▶ [Work instruction] Tally every line below where "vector" appears, then report the total alone.

====

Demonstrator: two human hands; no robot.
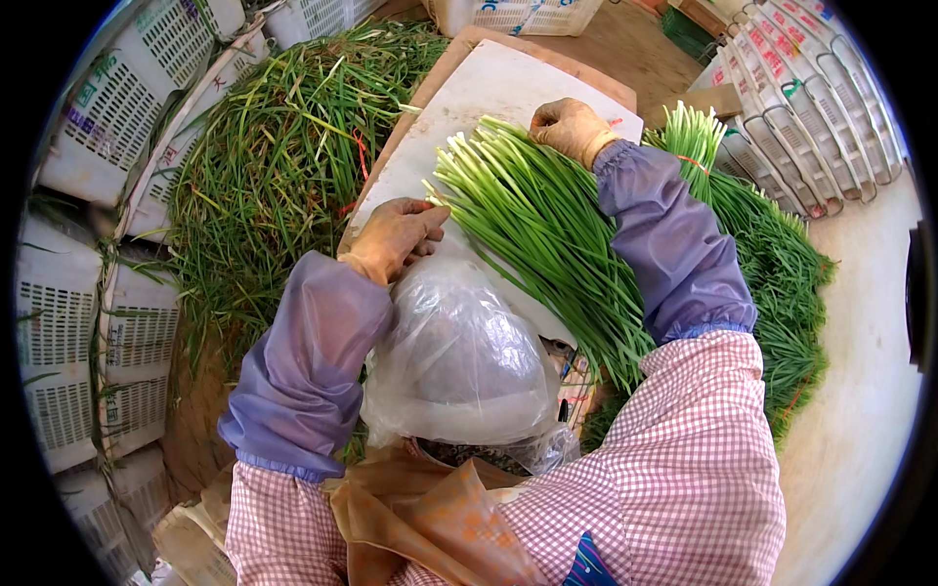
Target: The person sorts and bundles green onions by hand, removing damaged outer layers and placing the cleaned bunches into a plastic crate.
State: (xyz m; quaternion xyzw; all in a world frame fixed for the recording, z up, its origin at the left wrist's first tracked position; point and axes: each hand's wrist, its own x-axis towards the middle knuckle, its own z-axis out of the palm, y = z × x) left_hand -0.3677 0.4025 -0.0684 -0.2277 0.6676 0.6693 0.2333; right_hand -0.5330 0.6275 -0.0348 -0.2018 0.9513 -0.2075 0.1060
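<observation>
Loose green garlic chives [542, 220] lie on a white board [469, 95], their pale cut ends towards the upper left and their leaves trailing over the near edge. At the upper right end of the stalks is my right hand [568, 128], gloved, fingers curled; whether it grips any is hidden. My left hand [403, 234], also gloved, is beside the lower left stalk ends, thumb and forefinger close together; I cannot tell whether a thin stalk is between them. Below the left hand, a clear plastic bag [465, 351] bulges over something rounded.
A large heap of tangled leaves [293, 168] lies left of the board. Bundled chives [696, 146] with red ties are stacked at the right. White plastic crates [110, 110] line the left side; more crates [806, 110] stand at the upper right.
</observation>
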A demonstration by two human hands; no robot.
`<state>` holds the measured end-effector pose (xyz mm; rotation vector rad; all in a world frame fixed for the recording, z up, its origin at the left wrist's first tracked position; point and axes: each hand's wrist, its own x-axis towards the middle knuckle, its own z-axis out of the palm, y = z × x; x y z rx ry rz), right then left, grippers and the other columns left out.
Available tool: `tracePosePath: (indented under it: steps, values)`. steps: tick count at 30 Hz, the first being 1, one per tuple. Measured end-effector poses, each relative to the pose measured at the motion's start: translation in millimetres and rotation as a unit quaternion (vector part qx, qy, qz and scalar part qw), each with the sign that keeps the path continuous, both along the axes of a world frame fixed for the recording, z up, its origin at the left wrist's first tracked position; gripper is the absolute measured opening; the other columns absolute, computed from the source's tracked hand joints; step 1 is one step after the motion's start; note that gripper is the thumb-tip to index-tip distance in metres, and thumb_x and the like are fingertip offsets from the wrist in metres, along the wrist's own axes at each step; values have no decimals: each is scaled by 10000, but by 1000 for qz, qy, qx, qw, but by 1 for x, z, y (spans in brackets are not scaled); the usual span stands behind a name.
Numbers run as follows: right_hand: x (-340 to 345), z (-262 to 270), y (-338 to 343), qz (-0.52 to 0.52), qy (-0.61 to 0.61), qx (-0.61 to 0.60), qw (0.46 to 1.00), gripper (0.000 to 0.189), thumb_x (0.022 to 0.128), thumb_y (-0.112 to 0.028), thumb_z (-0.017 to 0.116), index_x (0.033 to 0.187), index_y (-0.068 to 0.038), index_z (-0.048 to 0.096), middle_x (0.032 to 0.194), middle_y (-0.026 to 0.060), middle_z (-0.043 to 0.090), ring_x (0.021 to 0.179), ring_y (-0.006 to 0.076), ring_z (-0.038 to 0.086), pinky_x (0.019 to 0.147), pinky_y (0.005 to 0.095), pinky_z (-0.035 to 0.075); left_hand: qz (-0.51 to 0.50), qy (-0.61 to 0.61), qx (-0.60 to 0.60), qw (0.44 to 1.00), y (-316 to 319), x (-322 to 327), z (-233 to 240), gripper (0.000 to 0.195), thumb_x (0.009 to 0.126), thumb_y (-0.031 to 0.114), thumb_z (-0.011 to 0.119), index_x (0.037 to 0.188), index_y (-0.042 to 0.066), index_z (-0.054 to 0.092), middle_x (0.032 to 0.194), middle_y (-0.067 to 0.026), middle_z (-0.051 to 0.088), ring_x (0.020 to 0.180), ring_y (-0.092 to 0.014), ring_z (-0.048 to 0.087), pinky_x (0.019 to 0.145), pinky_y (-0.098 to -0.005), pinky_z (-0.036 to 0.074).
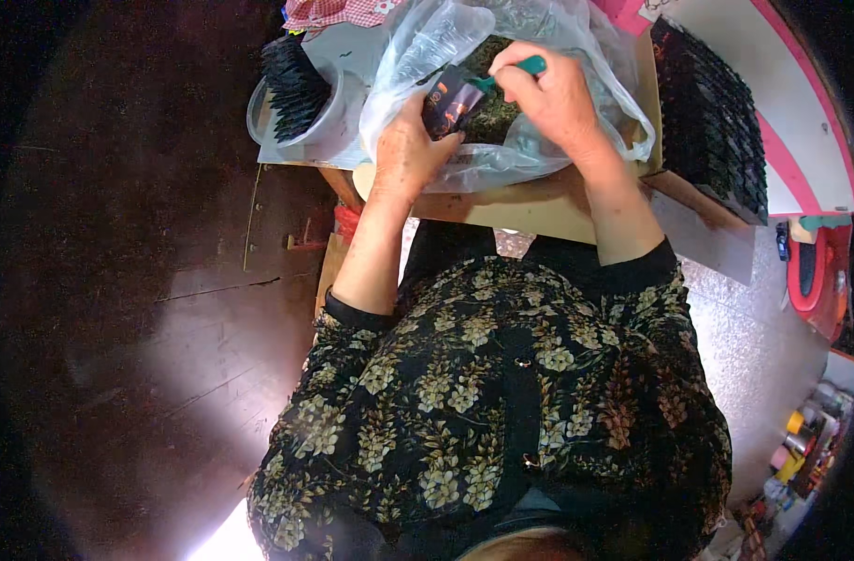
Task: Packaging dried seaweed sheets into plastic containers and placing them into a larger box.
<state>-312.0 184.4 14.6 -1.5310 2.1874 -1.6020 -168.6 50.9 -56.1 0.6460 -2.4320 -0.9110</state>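
My left hand (413,147) holds a small dark printed packet (453,103) upright at the near left side of a clear plastic bag (497,158). In my right hand (549,95) is the handle of a green scoop or spoon (532,66), and its green front end meets the packet's upper right edge. Dark greenish-brown loose material (493,119) lies in the bag below both hands. Whether the spoon carries anything cannot be told. The bag stands open in a cardboard box (504,209).
Left of the bag, a clear round tub (337,105) holds many dark packets (295,88). On the right, rows of dark packets (711,119) stand packed beside a pink and white surface (784,84). A red checked cloth (335,12) lies at the far left.
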Motion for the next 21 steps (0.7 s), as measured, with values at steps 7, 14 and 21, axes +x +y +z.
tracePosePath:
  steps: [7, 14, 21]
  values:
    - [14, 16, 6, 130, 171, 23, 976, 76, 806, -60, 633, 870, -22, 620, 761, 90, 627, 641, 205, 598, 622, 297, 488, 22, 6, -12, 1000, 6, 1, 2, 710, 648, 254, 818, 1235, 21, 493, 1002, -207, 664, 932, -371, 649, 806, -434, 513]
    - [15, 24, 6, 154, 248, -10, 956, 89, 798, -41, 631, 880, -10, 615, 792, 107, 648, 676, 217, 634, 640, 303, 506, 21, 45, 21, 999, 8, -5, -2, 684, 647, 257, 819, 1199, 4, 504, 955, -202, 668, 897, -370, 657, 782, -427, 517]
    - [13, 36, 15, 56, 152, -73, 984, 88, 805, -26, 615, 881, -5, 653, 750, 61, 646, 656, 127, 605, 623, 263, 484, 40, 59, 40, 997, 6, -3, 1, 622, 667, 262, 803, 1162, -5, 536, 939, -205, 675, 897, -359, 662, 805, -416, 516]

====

▶ [Answer for the task] 2